Task brief.
What you return must match the records exactly, with every line included.

Listed entries.
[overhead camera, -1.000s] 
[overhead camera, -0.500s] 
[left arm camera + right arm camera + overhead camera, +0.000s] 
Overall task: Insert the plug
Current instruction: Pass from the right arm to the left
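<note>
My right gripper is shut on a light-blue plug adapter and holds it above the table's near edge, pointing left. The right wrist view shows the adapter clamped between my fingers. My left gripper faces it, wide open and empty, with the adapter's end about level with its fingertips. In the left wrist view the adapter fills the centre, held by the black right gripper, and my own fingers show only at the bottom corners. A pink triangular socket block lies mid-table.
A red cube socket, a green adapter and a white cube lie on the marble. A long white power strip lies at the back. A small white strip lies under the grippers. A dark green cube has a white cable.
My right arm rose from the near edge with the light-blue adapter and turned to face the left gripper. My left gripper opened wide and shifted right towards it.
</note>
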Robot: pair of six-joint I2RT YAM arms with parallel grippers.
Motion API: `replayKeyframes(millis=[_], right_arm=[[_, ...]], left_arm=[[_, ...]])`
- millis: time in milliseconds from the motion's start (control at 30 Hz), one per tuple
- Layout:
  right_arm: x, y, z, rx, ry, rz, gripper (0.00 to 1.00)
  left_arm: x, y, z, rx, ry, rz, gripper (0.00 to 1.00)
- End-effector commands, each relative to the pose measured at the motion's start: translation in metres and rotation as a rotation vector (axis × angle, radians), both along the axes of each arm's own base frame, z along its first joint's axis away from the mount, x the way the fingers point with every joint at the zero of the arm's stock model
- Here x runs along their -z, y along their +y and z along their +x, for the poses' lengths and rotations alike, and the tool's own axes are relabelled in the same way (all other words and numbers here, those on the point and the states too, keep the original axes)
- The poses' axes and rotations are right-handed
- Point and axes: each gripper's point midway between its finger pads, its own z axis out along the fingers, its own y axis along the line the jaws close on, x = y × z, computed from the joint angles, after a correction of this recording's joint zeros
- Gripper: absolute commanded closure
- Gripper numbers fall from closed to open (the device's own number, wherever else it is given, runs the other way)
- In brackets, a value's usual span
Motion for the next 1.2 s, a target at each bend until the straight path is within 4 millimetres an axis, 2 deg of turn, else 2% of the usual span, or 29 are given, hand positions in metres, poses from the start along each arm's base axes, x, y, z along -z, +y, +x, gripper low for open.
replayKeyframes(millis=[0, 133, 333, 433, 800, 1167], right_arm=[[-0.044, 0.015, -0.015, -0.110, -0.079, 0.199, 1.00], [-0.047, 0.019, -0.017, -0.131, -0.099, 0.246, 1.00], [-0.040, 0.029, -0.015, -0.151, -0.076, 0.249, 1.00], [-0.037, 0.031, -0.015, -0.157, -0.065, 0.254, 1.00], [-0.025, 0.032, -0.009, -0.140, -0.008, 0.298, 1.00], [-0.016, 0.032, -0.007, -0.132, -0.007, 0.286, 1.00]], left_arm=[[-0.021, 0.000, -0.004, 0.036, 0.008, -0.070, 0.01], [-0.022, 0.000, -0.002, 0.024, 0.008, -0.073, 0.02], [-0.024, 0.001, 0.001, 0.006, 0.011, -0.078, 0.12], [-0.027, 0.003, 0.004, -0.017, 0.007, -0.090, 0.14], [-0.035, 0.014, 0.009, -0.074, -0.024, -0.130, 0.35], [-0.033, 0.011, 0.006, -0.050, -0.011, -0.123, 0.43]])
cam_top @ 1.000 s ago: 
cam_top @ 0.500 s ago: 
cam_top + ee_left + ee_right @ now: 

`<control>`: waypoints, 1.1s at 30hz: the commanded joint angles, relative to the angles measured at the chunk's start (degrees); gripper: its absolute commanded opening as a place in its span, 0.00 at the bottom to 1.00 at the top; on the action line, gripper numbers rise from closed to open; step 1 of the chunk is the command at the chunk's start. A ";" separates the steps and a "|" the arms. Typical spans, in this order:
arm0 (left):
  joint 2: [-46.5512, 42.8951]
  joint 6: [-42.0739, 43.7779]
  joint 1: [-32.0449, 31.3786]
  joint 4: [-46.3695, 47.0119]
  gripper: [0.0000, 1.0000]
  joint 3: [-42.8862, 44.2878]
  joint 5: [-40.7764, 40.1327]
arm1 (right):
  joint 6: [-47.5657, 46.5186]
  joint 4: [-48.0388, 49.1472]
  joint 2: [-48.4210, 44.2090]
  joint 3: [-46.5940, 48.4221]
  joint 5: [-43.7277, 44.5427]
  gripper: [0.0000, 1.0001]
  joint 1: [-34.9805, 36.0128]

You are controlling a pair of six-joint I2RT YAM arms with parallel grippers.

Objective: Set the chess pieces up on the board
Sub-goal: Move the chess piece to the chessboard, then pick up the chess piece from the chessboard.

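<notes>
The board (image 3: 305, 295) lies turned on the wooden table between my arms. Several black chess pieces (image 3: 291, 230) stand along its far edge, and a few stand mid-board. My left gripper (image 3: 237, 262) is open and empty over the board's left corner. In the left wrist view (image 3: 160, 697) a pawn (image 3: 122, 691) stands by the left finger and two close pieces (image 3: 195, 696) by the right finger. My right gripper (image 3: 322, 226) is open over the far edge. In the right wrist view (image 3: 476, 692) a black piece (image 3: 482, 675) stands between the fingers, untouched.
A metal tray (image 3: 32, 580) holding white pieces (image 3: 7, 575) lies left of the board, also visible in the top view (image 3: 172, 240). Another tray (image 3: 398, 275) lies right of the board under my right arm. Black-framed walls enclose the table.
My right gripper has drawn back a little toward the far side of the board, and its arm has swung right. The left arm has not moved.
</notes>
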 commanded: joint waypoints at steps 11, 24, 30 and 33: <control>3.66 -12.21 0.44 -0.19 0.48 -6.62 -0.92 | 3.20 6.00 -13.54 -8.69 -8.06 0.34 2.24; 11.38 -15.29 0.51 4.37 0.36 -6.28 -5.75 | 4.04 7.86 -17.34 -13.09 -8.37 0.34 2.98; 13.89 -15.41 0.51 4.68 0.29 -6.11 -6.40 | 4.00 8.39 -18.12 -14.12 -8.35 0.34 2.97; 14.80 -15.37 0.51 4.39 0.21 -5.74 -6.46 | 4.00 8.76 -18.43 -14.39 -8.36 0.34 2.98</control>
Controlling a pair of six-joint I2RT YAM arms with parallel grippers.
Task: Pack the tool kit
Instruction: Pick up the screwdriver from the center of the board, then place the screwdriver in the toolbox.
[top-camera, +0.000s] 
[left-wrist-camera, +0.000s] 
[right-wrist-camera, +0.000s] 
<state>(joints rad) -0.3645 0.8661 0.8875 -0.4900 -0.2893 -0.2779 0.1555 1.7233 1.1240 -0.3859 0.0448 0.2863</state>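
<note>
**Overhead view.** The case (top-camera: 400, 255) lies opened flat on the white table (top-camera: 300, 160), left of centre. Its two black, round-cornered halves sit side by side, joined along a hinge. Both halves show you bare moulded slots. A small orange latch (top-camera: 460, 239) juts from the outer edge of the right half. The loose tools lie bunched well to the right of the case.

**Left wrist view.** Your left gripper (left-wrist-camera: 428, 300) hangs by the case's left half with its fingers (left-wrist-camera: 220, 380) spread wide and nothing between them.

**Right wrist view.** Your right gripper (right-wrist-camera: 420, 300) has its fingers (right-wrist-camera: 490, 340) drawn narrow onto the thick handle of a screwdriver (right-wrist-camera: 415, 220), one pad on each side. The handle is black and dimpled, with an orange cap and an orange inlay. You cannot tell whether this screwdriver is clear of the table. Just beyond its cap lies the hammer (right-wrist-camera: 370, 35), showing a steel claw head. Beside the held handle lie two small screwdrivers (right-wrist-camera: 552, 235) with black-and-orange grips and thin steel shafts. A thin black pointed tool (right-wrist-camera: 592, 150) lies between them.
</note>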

Task solution.
[overhead camera, -1.000s] 
[overhead camera, -0.500s] 
[left arm camera + right arm camera + overhead camera, +0.000s] 
Overall task: Insert the plug
Current instruction: Pass from the right arm to the left
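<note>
My right gripper is shut on a light-blue plug adapter and holds it above the table's near edge, pointing left. The right wrist view shows the adapter clamped between my fingers. My left gripper faces it, wide open and empty, with the adapter's end about level with its fingertips. In the left wrist view the adapter fills the centre, held by the black right gripper, and my own fingers show only at the bottom corners. A pink triangular socket block lies mid-table.
A red cube socket, a green adapter and a white cube lie on the marble. A long white power strip lies at the back. A small white strip lies under the grippers. A dark green cube has a white cable.
My right arm rose from the near edge with the light-blue adapter and turned to face the left gripper. My left gripper opened wide and shifted right towards it.
</note>
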Robot: pair of six-joint I2RT YAM arms with parallel grippers.
Motion API: `replayKeyframes(millis=[_], right_arm=[[_, ...]], left_arm=[[_, ...]])`
- millis: time in milliseconds from the motion's start (control at 30 Hz), one per tuple
- Layout:
  right_arm: x, y, z, rx, ry, rz, gripper (0.00 to 1.00)
  left_arm: x, y, z, rx, ry, rz, gripper (0.00 to 1.00)
- End-effector commands, each relative to the pose measured at the motion's start: translation in metres and rotation as a rotation vector (axis × angle, radians), both along the axes of each arm's own base frame, z along its first joint's axis away from the mount, x the way the fingers point with every joint at the zero of the arm's stock model
- Here x runs along their -z, y along their +y and z along their +x, for the poses' lengths and rotations alike, and the tool's own axes are relabelled in the same way (all other words and numbers here, those on the point and the states too, keep the original axes)
- The poses' axes and rotations are right-handed
- Point and axes: each gripper's point midway between its finger pads, its own z axis out along the fingers, its own y axis along the line the jaws close on, x = y × z, computed from the joint angles, after a correction of this recording's joint zeros
- Gripper: absolute commanded closure
- Gripper numbers fall from closed to open (the device's own number, wherever else it is given, runs the other way)
- In brackets, a value's usual span
Motion for the next 1.2 s, a target at each bend until the straight path is within 4 millimetres an axis, 2 deg of turn, else 2% of the usual span, or 29 are given, hand positions in metres, poses from the start along each arm's base axes, x, y, z along -z, +y, +x, gripper low for open.
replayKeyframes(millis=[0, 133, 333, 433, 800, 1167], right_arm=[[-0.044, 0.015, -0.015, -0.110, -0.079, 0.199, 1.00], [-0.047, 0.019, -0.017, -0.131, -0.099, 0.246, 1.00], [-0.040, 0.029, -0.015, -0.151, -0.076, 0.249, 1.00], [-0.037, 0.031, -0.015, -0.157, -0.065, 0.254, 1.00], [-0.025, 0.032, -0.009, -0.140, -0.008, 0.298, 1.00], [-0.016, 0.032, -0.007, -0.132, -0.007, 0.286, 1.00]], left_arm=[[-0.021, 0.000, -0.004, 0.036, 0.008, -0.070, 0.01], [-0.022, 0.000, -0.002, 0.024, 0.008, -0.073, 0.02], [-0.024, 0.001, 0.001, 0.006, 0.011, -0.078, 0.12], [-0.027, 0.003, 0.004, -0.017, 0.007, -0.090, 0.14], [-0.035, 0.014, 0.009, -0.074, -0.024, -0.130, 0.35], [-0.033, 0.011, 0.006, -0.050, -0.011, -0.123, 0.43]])
cam_top @ 1.000 s ago: 
cam_top @ 0.500 s ago: 
cam_top + ee_left + ee_right @ now: 

`<control>`: waypoints, 1.1s at 30hz: the commanded joint angles, relative to the angles measured at the chunk's start (degrees); gripper: its absolute commanded opening as a place in its span, 0.00 at the bottom to 1.00 at the top; on the action line, gripper numbers rise from closed to open; step 1 of the chunk is the command at the chunk's start. A ";" separates the steps and a "|" the arms. Typical spans, in this order:
arm0 (left):
  joint 2: [-46.5512, 42.8951]
  joint 6: [-42.0739, 43.7779]
  joint 1: [-32.0449, 31.3786]
  joint 4: [-46.3695, 47.0119]
  gripper: [0.0000, 1.0000]
  joint 3: [-42.8862, 44.2878]
  joint 5: [-40.7764, 40.1327]
arm1 (right):
  joint 6: [-47.5657, 46.5186]
  joint 4: [-48.0388, 49.1472]
  joint 2: [-48.4210, 44.2090]
  joint 3: [-46.5940, 48.4221]
  joint 5: [-43.7277, 44.5427]
  gripper: [0.0000, 1.0001]
  joint 1: [-34.9805, 36.0128]

You are controlling a pair of six-joint I2RT YAM arms with parallel grippers.

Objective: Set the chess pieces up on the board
Sub-goal: Move the chess piece to the chessboard, then pick up the chess piece from the chessboard.

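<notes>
The board (image 3: 305, 295) lies turned on the wooden table between my arms. Several black chess pieces (image 3: 291, 230) stand along its far edge, and a few stand mid-board. My left gripper (image 3: 237, 262) is open and empty over the board's left corner. In the left wrist view (image 3: 160, 697) a pawn (image 3: 122, 691) stands by the left finger and two close pieces (image 3: 195, 696) by the right finger. My right gripper (image 3: 322, 226) is open over the far edge. In the right wrist view (image 3: 476, 692) a black piece (image 3: 482, 675) stands between the fingers, untouched.
A metal tray (image 3: 32, 580) holding white pieces (image 3: 7, 575) lies left of the board, also visible in the top view (image 3: 172, 240). Another tray (image 3: 398, 275) lies right of the board under my right arm. Black-framed walls enclose the table.
My right gripper has drawn back a little toward the far side of the board, and its arm has swung right. The left arm has not moved.
</notes>
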 commanded: joint waypoints at steps 11, 24, 30 and 33: <control>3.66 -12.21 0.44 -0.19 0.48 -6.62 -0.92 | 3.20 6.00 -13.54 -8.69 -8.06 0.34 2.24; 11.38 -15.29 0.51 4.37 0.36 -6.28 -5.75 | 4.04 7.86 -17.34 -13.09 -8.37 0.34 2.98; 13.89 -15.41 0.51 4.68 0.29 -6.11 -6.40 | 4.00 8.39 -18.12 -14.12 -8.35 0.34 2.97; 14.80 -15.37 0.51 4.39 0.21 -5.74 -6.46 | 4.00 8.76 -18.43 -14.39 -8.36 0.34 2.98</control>
Controlling a pair of six-joint I2RT YAM arms with parallel grippers.
Task: Pack the tool kit
Instruction: Pick up the screwdriver from the center of the board, then place the screwdriver in the toolbox.
[top-camera, +0.000s] 
[left-wrist-camera, +0.000s] 
[right-wrist-camera, +0.000s] 
<state>(joints rad) -0.3645 0.8661 0.8875 -0.4900 -0.2893 -0.2779 0.1555 1.7233 1.1240 -0.3859 0.0448 0.2863</state>
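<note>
**Overhead view.** The case (top-camera: 400, 255) lies opened flat on the white table (top-camera: 300, 160), left of centre. Its two black, round-cornered halves sit side by side, joined along a hinge. Both halves show you bare moulded slots. A small orange latch (top-camera: 460, 239) juts from the outer edge of the right half. The loose tools lie bunched well to the right of the case.

**Left wrist view.** Your left gripper (left-wrist-camera: 428, 300) hangs by the case's left half with its fingers (left-wrist-camera: 220, 380) spread wide and nothing between them.

**Right wrist view.** Your right gripper (right-wrist-camera: 420, 300) has its fingers (right-wrist-camera: 490, 340) drawn narrow onto the thick handle of a screwdriver (right-wrist-camera: 415, 220), one pad on each side. The handle is black and dimpled, with an orange cap and an orange inlay. You cannot tell whether this screwdriver is clear of the table. Just beyond its cap lies the hammer (right-wrist-camera: 370, 35), showing a steel claw head. Beside the held handle lie two small screwdrivers (right-wrist-camera: 552, 235) with black-and-orange grips and thin steel shafts. A thin black pointed tool (right-wrist-camera: 592, 150) lies between them.
</note>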

No additional answer is needed.